Il succo di mirtillo rosso è molto dissetante, nonché una vera e propria fonte di antiossidanti, utile da consumare per beneficiare delle svariate proprietà del frutto in esame, migliorando la circolazione e incentivando, tra le altre cose, la diuresi e dunque l’eliminazione dei liquidi in eccesso.  Ottimo da solo, oppure abbinato al succo estratto da altri frutti.

Tisana ‘preventiva’

Dalle bacche essiccate del mirtillo rosso è possibile ricavare una tisana ottima per la prevenzione della cistite, stimolando anche la diuresi. È sufficiente acquistare in erboristeria quanto occorre per prepararla oppure affidarsi alle tisane in filtri, subito pronte all’uso.

Una bevanda ok in ogni stagione: fredda in estate, calda in inverno, è un toccasana per l’intero organismo.

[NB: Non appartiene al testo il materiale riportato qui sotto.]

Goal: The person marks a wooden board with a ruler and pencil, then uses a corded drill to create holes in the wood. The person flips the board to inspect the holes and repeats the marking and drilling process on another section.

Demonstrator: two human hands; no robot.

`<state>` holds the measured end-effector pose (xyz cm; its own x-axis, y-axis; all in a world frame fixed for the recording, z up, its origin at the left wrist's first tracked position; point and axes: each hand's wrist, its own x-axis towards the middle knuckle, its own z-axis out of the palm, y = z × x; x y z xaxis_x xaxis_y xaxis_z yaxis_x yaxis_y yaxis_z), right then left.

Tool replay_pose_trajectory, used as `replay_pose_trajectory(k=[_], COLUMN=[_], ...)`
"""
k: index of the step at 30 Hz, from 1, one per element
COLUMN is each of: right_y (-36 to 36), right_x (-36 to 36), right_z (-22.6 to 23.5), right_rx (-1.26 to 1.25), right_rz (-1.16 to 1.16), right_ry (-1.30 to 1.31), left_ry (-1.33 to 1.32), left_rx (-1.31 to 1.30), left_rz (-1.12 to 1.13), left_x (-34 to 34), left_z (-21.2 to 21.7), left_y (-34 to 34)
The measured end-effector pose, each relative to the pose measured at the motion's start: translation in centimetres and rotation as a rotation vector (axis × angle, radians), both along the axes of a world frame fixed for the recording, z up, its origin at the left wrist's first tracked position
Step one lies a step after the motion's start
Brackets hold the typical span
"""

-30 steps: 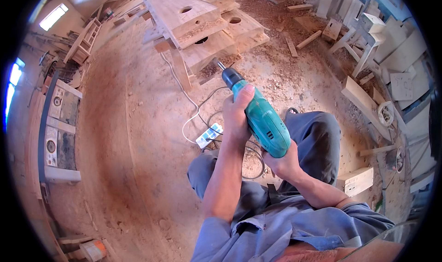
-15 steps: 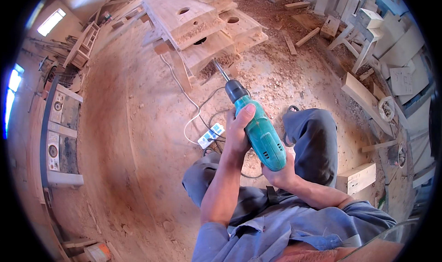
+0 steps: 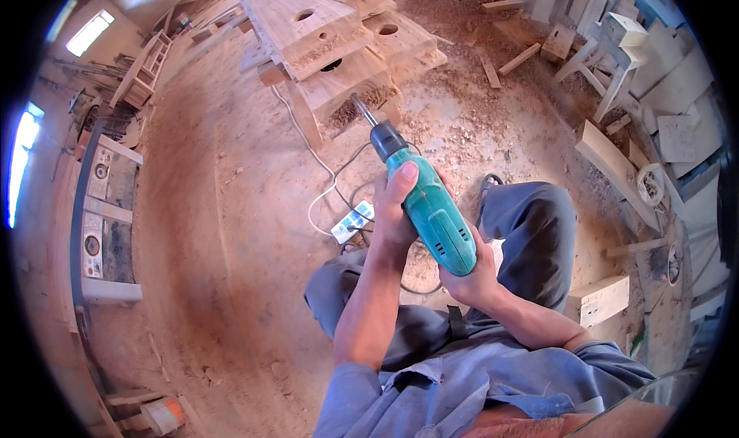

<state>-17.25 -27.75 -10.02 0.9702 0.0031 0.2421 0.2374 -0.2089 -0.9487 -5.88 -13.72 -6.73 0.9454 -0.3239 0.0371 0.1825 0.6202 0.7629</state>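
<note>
Teal drill (image 3: 441, 224) faces a board (image 3: 329, 91) — left hand (image 3: 394, 219) and right hand (image 3: 470, 279), fingers (image 3: 405, 178) clasping it.

The green drill (image 3: 436, 221) hides some fingers of the left hand (image 3: 396, 211) and right hand (image 3: 476, 275). The thin bit (image 3: 367, 115) may touch the low board (image 3: 348, 77), but its tip is too small to tell. The picture's top edge cuts off the big board (image 3: 279, 13).

Dusty floor (image 3: 192, 330), bright windows (image 3: 89, 32) at left
</note>
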Motion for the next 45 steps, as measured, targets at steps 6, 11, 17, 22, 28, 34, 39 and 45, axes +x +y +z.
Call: replay_pose_trajectory(k=[6, 11, 17, 22, 28, 34, 39, 45], right_y=[-1.1, -1.4, -2.1, -1.4, 2.5, 0.7, 1.5, 1.4], right_x=[-1.0, 1.4, 3.9, 2.1, 0.5, 0.0, 0.6, 1.3], right_z=[2.1, 3.5, 2.8, 0.9, 0.7, 0.3, -0.5, -1.6], right_rx=[-0.034, -0.098, -0.049, 0.098, 0.068, 0.046, 0.108, -0.029], right_rz=[-0.007, -0.033, 0.026, 0.051, -0.033, -0.014, -0.035, -0.038], right_ry=[-0.043, -0.024, 0.098, 0.211, 0.169, 0.256, 0.212, 0.191], left_ry=[0.012, 0.043, 0.106, 0.157, 0.143, 0.069, 0.088, 0.061], left_rx=[-0.127, -0.122, -0.102, -0.009, 0.103, 0.136, 0.108, 0.210], left_rz=[0.003, 0.025, 0.085, 0.167, 0.131, 0.140, 0.105, 0.142], left_x=[-1.0, 0.7, 4.0, 2.3, 1.0, 0.4, 1.3, 1.0], left_z=[1.1, 1.8, 0.3, 1.4, 1.4, 0.7, 0.4, 0.2], left_y=[-1.1, -1.3, -1.3, -1.3, 0.9, 0.0, 0.4, 0.7])
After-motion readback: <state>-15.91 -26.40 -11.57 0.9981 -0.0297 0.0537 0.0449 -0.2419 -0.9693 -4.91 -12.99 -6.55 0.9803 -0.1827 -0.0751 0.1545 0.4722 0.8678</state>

Via i liquidi in eccesso con gli integratori

Molti integratori alimentari in commercio contengono mirtillo rosso. Si presentano in forma di capsule, tavolette, sciroppi, polvere, succhi concentrati, e così via. Favorendo il drenaggio dei liquidi in eccesso, questi integratori rafforzano le difese dell’organismo contro la ‘minaccia cistite’.

Mirtillo rosso
Fonte: iStock

Mirtillo rosso, attenzione alle controindicazioni

Il mirtillo rosso è solitamente più tollerato rispetto al mirtillo nero. Tuttavia, per i soggetti predisposti alla formazione di calcoli renali sarebbe opportuno non eccedere col suo consumo. Inoltre, per la sua azione ipoglicemizzante ne è sconsigliato l’uso a coloro che sono sottoposti a terapia farmacologica per la cura del diabete.

In più, tra il cranberry e il warfarin (o coumadin), un farmaco anticoagulante, potrebbe scattare un’interazione: nello specifico,  un elevato consumo di mirtillo rosso per un periodo di tempo prolungato andrebbe a interferire con l’effetto del farmaco.

In ogni caso, è importane tenere a mente di non eccedere col consumo del mirtillo rosso, come per qualsiasi altro alimento e/o bevanda: un suo eccessivo consumo potrebbe causare conseguenze spiacevoli, quali  diarrea, problemi gastrointestinali, e simili. Dunque, è sempre bene consumarlo, nelle varie forme sopraelencate, nei limiti, senza andare oltre.